Jusqu’à ce que ce vieillard lui tienne tête.
Jusqu’à ce qu’il meure, qu’il glisse à ses pieds dans un bruit sourd.
Combien de fois avait-il revécu cette scène dans ses cauchemars ? Tout ce sang sur son chandail. Il avait été tellement stupide de se pencher sur le vieux pour vérifier s’il était encore vivant. Il n’avait pas eu le temps de faire disparaître le pull. Les policiers l’avaient récupéré. Il se rappelait l’air satisfait de l’enquêteur qui venait de lui lire ses droits. À ce moment-là, Léonard avait crié qu’il tuerait Ludger Sirois quand il retrouverait sa liberté, mais il n’avait pas tardé à comprendre qu’il dirigeait sa haine vers la mauvaise cible. Les policiers ne seraient jamais arrivés si vite pour l’arrêter si on ne les avait pas guidés. S’il n’avait pas été trahi. C’est le visage de celui qui l’avait vendu qui apparaissait le plus souvent dans ses cauchemars. Et maintenant qu’il était revenu dans le quartier de leur enfance, il se demandait ce qu’il était devenu. Qui le renseignerait ?

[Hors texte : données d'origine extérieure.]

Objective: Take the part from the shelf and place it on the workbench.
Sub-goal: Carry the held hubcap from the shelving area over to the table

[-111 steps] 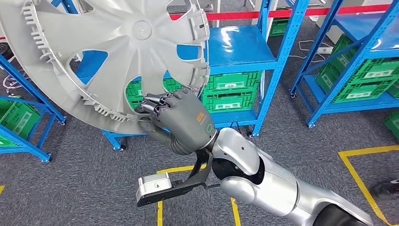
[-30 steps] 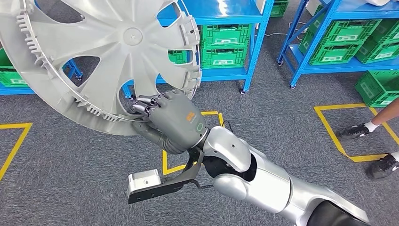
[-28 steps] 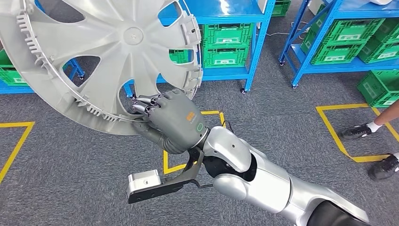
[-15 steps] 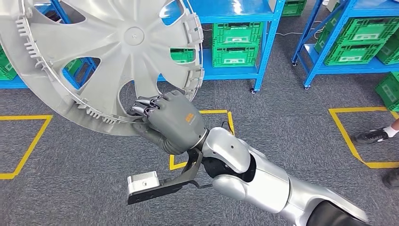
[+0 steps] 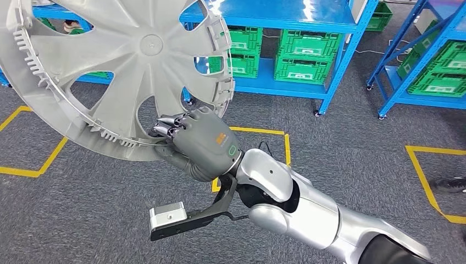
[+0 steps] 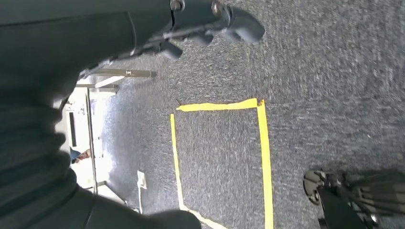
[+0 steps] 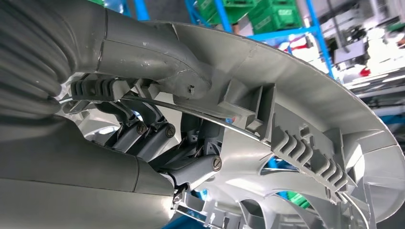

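The part is a large grey plastic wheel cover [image 5: 126,60], held up with its ribbed back side toward me, in the upper left of the head view. My right hand [image 5: 200,144] grips its lower rim, fingers curled over the edge and through a spoke opening. The right wrist view shows the rim [image 7: 296,95] close up, with my thumb [image 7: 153,57] pressed on one side and the darker fingers [image 7: 143,138] hooked behind its wire ring. My left hand [image 6: 57,119] hangs over grey carpet, with fingers [image 6: 229,21] spread and nothing in them.
Blue shelves [image 5: 308,16] with green crates [image 5: 302,55] stand ahead and to the right. Yellow tape squares [image 5: 264,132] mark the grey carpet. A person's shoe [image 5: 448,184] is at the right edge. A dark wheeled base [image 6: 353,191] stands on the floor near my left side.
The whole scene has slid to the right as the camera turns left. My right hand keeps the same grip on the wheel cover, which stays in place in the picture.
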Available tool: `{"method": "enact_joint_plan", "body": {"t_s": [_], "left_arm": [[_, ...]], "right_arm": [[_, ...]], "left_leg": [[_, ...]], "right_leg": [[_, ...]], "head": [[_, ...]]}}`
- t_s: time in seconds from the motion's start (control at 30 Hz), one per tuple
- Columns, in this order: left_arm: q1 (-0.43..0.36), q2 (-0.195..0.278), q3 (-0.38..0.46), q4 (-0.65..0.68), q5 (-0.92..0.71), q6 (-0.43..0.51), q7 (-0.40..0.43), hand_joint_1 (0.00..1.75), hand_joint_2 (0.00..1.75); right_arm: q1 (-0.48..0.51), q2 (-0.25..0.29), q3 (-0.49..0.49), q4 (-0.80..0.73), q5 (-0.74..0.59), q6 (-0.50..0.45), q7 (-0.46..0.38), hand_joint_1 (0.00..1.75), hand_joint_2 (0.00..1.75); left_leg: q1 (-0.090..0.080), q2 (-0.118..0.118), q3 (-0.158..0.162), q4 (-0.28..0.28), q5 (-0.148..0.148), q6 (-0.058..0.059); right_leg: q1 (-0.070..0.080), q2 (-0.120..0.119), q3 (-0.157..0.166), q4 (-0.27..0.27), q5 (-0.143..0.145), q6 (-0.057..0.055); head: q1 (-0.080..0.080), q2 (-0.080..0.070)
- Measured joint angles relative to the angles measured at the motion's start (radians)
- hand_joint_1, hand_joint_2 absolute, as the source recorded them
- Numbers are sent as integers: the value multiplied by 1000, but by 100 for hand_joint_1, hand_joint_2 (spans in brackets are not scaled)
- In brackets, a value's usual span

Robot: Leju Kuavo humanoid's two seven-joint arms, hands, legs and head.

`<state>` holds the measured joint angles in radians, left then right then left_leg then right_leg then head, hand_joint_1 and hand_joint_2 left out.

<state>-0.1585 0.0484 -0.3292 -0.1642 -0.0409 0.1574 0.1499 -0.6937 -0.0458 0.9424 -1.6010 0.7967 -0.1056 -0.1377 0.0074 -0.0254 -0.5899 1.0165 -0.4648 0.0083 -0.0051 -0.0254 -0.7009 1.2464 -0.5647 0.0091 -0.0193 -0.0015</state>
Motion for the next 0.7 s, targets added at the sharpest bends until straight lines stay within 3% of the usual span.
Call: {"method": "enact_joint_plan", "body": {"t_s": [0.03, 0.13, 0.2, 0.27, 0.3, 0.37, 0.47, 0.53, 0.57, 0.63, 0.7], "left_arm": [[2, 0, 0, 0, 3, 3, -3, 0, 175], [6, 0, 0, 0, 4, 4, -5, 0, 175], [6, -1, 0, 0, 5, 5, -6, 0, 175], [10, -2, 0, 0, 6, 7, -8, 0, 175], [12, 0, 0, 0, 6, 8, -8, 0, 175], [17, 0, 0, 0, 6, 8, -8, 0, 175], [16, -2, 0, 0, 8, 9, -8, 0, 175], [18, -2, 0, 0, 10, 9, -9, 0, 175], [21, -2, 0, 0, 11, 9, -10, 0, 175], [24, -1, 0, 1, 12, 10, -16, 0, 175], [24, 0, 0, 0, 14, 10, -23, 0, 175]], "right_arm": [[0, -2, 0, 0, -1, 1, -3, 175, 175], [1, -4, 1, 0, -2, 1, -3, 175, 175], [0, -5, 1, 0, -2, 1, -4, 175, 175], [0, -6, 1, -1, -2, 1, -4, 175, 175], [-1, -7, 1, -2, -2, 1, -4, 175, 175], [-1, -6, 2, -2, -2, 1, -3, 175, 175], [-1, -6, 3, -4, -2, 0, -5, 175, 175], [5, -6, 4, -5, -3, -1, -6, 175, 175], [9, -6, 5, -7, -3, -1, -7, 175, 175], [14, -6, 7, -12, -3, -1, -7, 175, 175], [14, -7, 9, -18, -2, -1, -7, 175, 175]], "left_leg": [[0, -18, -9, 3, 6, 3], [0, -30, -13, 6, 7, 1], [0, -46, -19, 10, 9, -5], [3, -76, -30, 12, 17, -23], [4, -88, -36, 12, 21, -33], [2, -66, -51, 33, 6, -45], [4, 4, -123, 193, -82, -58], [8, 17, -152, 269, -107, -65], [9, 21, -139, 256, -94, -67], [11, 48, -64, 129, -40, -67], [7, 78, -2, 19, -8, -57]], "right_leg": [[-1, 20, -20, 55, -24, 1], [-1, 22, 4, 14, 4, -2], [-1, 41, 50, -75, 35, -7], [1, 64, 104, -183, 68, -18], [-1, 65, 113, -208, 74, -25], [-5, 44, 117, -220, 83, -39], [-5, 10, 116, -226, 89, -48], [-4, -13, 114, -226, 88, -49], [-4, -25, 114, -225, 88, -48], [-4, -46, 114, -222, 86, -44], [1, -64, 115, -219, 83, -34]], "head": [[0, 0], [1, 0], [0, 0], [0, 0], [0, 0], [-5, 0], [-15, 0], [-15, 0], [-15, 0], [-15, 0], [-15, 0]]}}
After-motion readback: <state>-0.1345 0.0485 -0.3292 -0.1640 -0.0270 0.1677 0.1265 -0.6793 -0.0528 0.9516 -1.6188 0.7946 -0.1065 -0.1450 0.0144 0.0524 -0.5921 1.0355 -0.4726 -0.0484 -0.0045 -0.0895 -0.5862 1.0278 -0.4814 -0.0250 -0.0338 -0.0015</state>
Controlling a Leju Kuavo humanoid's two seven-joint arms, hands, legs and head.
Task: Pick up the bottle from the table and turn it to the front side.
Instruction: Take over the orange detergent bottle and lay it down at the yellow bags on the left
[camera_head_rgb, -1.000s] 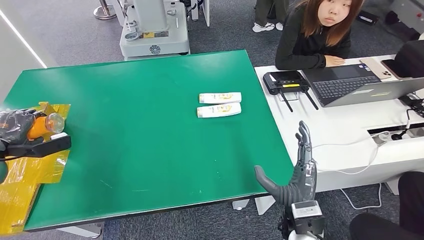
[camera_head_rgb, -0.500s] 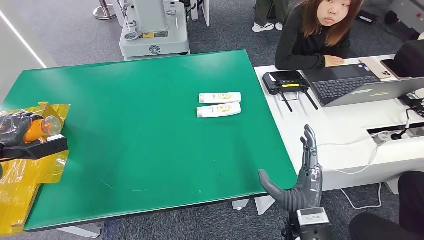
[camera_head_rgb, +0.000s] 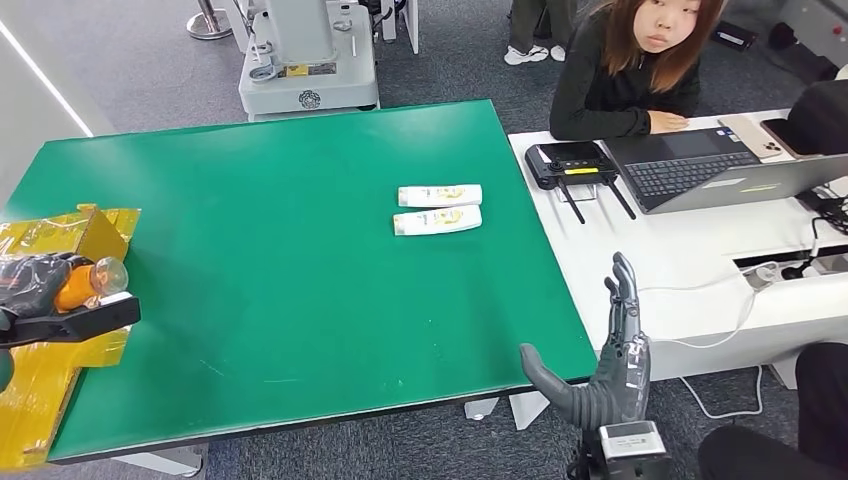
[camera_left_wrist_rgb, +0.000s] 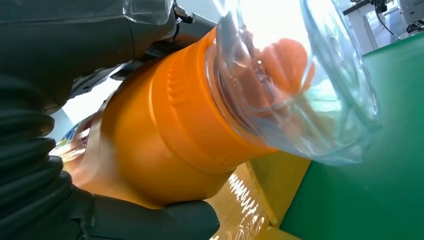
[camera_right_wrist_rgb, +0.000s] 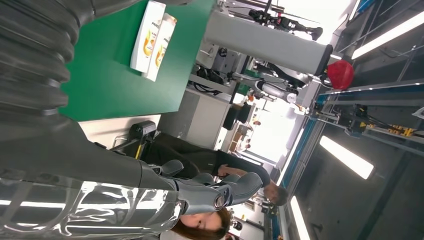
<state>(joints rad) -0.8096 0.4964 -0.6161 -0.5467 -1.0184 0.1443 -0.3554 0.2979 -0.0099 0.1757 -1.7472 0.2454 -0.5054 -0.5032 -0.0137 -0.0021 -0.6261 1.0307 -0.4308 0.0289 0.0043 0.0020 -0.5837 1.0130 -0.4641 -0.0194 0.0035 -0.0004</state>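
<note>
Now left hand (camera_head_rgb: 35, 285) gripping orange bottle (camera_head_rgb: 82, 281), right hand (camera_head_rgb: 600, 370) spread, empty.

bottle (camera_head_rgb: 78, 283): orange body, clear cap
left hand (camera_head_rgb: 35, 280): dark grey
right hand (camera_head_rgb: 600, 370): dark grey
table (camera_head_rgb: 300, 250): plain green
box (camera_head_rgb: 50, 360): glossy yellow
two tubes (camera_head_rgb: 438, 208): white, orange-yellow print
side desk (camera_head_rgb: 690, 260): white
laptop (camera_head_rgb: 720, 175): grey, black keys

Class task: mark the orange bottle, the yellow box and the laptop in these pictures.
orange bottle (camera_left_wrist_rgb: 165, 135), left wrist view, on its orange body.
yellow box (camera_head_rgb: 100, 232), head view, on its raised flap.
laptop (camera_head_rgb: 690, 172), head view, on its keyboard.
</note>
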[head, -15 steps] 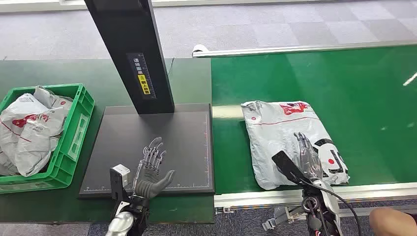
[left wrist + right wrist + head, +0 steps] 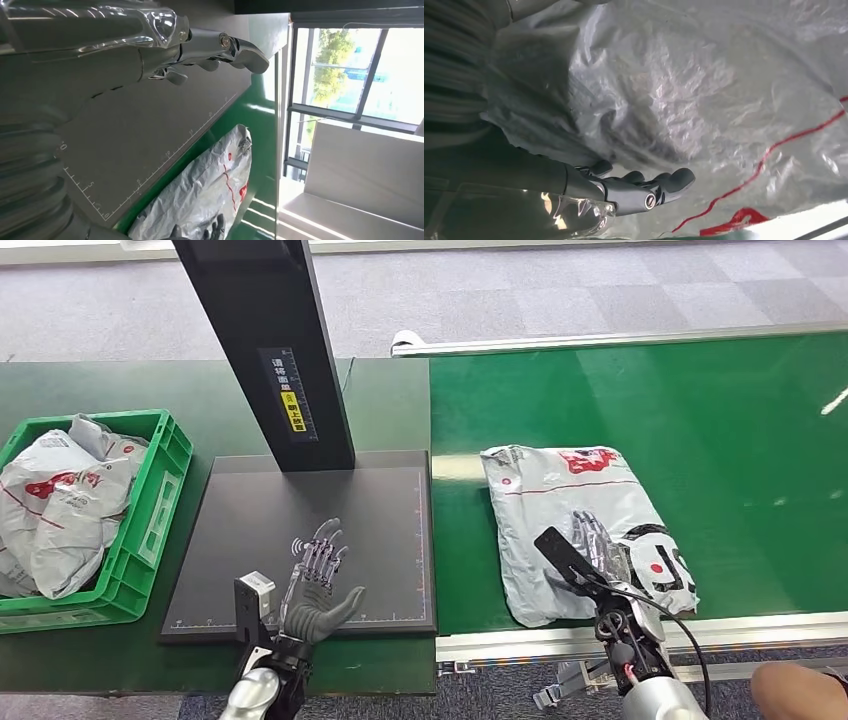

Est-ce que les Pomerleau habitaient toujours leur maison ? Et les Boislard ? Lui adresseraient-ils la parole ? Il en doutait. Ils parleraient plutôt à tous leurs voisins pour les informer de l’emménagement d’un dangereux repris de justice dans leur quartier. Ils s’informeraient de leurs droits pour se protéger ou le faire expulser de cette maison. Ils invoqueraient la mémoire de sa mère, une vraie sainte qui avait supporté ce fils ingrat, indigne, qui avait bien mérité cette condamnation. Mais ils n’y pourraient rien. Personne ne pourrait le déloger ! Il resterait là en attendant. En attendant quoi ? Il l’ignorait. Il ne savait pas s’il devait vendre ou non cette demeure, refaire sa vie ailleurs ou demeurer dans ce quartier même si tout le monde le connaissait. Et où vivait peut-être encore celui qui l’avait dénoncé. Que ferait-il s’il se trouvait face à face avec Serge Larocque ? Qui l’avait sûrement vendu parce qu’il n’avait pas voulu faire équipe avec lui. Mais comment aurait-il pu souhaiter s’embarrasser d’un tel boulet ? Il se serait dégonflé sur place. Il aurait fait une connerie. Il aurait laissé des traces. Et il serait allé se vanter d’avoir participé à un cambriolage auprès de toutes ces filles qui le trouvaient si beau. Il se rappelait son expression quand il l’avait vu au coin de Salaberry et René-Lévesque, tandis qu’il revenait de cette terrible nuit. Serge avait fixé son pull durant quelques secondes avant de poursuivre son chemin. Alors qu’il avait vu le sang. Pourquoi ne l’avait-il pas interrogé ? Parce qu’il était pressé d’aller téléphoner au poste de police.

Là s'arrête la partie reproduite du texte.